The right wing remained attached to the fuselage but exhibited leading edge crushing damage outboard near the tip. The right aileron and right wing flap remained attached and were relatively undamaged. The right auxiliary and main fuel tank caps were in place and secure. Fluid was observed in the right auxiliary fuel tank. No fluid was observed in the right main fuel tank.
The left wing remained attached to the fuselage. The left aileron and left wing flap remained attached to their respective attach points but sustained impact damage. The left auxiliary and main fuel caps were in place and secure. Fluid was observed in the left auxiliary and left main fuel tanks.
Flight control continuity was verified from the cockpit in the direct cables and balance cable to the left and right ailerons.
The engine remained attached to the airframe. The propeller remained attached to the crankshaft flange, the blades remained attached to the propeller hub assembly, and the crankshaft separated about 1 inch behind the flange. Both blades exhibited substantial leading edge gouging and torsional “S” twisting.

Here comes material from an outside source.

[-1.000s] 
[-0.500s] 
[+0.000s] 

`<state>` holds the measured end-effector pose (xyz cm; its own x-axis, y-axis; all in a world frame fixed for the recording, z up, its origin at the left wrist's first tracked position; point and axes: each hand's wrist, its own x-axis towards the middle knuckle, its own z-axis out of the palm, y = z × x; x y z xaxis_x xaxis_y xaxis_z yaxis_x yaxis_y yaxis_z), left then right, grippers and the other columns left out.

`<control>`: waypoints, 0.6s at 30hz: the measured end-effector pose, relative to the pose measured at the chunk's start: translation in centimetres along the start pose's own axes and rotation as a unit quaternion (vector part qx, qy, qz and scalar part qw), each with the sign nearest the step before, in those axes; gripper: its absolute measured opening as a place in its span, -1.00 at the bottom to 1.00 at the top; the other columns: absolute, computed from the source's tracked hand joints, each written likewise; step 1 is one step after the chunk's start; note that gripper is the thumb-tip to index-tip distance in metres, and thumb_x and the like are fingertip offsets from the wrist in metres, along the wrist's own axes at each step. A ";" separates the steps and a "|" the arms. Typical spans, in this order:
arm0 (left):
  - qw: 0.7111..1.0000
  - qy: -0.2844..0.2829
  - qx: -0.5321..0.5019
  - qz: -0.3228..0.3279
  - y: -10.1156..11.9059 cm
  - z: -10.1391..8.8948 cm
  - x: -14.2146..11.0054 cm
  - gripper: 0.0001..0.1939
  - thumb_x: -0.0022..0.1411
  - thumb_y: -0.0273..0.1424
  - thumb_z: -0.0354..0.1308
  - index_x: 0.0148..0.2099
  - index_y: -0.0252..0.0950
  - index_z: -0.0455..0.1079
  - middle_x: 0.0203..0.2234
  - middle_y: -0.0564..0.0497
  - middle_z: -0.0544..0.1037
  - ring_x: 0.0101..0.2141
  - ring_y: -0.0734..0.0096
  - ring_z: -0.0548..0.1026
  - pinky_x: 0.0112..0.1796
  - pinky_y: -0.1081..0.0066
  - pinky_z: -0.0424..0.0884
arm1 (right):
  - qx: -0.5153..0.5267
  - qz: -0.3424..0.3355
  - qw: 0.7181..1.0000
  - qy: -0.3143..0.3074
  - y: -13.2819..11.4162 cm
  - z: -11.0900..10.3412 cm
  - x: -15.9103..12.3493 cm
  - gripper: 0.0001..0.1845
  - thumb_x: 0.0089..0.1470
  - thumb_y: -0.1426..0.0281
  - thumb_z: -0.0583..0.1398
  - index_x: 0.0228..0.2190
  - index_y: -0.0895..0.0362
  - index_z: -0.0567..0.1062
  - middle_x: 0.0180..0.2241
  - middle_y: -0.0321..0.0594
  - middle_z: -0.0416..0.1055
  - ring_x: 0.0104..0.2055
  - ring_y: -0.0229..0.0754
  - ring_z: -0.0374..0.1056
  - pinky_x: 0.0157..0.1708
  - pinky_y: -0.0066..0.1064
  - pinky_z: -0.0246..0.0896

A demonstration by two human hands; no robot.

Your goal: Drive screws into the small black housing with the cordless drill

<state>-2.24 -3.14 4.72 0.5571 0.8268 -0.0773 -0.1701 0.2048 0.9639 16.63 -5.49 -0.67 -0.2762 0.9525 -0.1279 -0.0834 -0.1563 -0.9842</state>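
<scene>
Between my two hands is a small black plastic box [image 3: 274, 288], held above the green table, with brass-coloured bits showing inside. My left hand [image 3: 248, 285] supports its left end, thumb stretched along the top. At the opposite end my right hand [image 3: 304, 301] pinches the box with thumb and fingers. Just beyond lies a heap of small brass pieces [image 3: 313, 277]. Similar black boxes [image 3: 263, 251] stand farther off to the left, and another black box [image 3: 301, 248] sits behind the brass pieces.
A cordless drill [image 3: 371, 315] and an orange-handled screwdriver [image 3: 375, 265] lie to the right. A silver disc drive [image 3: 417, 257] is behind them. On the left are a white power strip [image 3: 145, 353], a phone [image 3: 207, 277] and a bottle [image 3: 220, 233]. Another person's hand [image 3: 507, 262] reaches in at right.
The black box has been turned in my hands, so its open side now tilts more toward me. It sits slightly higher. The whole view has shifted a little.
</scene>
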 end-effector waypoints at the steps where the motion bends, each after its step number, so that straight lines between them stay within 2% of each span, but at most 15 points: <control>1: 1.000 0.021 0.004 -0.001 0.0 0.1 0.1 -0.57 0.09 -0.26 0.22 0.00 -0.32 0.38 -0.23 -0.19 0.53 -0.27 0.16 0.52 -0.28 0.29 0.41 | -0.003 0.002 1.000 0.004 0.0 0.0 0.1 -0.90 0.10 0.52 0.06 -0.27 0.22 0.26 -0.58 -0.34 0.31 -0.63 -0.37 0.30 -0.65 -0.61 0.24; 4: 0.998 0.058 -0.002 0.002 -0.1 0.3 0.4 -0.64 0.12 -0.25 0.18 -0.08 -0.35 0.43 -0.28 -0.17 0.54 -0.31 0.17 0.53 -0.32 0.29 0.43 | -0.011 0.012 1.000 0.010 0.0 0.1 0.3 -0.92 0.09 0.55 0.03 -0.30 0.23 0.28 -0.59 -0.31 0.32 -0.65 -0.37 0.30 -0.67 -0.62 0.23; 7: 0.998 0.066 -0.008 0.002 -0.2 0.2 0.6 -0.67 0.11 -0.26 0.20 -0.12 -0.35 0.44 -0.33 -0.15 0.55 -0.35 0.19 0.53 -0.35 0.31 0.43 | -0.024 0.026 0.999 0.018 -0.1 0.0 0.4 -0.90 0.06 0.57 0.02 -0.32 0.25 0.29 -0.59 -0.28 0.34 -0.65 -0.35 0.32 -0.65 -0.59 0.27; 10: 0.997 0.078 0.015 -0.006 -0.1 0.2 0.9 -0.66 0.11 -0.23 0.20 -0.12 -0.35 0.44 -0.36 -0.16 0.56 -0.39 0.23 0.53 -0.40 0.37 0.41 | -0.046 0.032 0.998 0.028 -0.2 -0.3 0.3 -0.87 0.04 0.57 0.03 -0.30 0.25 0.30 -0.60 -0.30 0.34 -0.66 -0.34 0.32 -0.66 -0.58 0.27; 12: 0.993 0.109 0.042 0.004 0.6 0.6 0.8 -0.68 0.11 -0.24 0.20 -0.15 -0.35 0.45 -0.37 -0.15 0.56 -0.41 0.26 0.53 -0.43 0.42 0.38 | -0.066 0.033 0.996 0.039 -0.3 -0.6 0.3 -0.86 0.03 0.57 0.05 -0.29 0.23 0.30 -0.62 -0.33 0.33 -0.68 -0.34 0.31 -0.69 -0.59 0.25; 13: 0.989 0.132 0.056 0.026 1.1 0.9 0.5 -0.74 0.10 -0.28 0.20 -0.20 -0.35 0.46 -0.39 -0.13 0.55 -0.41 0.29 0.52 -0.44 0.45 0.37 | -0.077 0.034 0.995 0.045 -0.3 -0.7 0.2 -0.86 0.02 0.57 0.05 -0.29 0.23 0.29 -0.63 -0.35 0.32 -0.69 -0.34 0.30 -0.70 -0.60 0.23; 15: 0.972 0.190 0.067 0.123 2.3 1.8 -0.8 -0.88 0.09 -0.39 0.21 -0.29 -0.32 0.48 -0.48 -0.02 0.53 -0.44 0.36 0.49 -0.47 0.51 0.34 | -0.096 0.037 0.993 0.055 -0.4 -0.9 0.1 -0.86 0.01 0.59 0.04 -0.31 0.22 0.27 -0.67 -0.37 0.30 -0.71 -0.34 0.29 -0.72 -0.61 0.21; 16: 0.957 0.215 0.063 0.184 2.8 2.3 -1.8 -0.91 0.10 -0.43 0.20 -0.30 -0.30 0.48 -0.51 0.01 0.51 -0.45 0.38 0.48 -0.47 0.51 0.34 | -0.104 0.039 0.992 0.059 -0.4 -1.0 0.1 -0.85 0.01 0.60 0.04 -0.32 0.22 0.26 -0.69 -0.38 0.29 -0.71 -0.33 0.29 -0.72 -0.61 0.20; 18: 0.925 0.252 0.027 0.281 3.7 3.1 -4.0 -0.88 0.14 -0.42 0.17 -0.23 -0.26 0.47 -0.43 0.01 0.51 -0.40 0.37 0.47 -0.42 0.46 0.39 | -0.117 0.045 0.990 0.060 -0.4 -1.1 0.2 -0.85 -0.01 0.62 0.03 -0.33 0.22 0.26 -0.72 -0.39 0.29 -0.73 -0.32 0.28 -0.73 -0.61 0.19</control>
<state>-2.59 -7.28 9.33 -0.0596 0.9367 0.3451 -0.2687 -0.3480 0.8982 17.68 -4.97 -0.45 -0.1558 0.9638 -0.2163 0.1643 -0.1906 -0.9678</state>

The pilot-rated passenger reported no mechanical malfunctions with the airplane or its systems, and the on-scene examination revealed no evidence of mechanical malfunctions or failures that would have precluded normal operation.
Probable Cause: The pilot’s geographic disorientation and his exceedance of the airplane’s critical angle of attack while maneuvering to avoid mountainous terrain, resulting in an aerodynamic stall.
This June 2019 accident report is provided by the National Transportation Safety Board. Published as an educational tool, it is intended to help pilots learn from the misfortunes of others.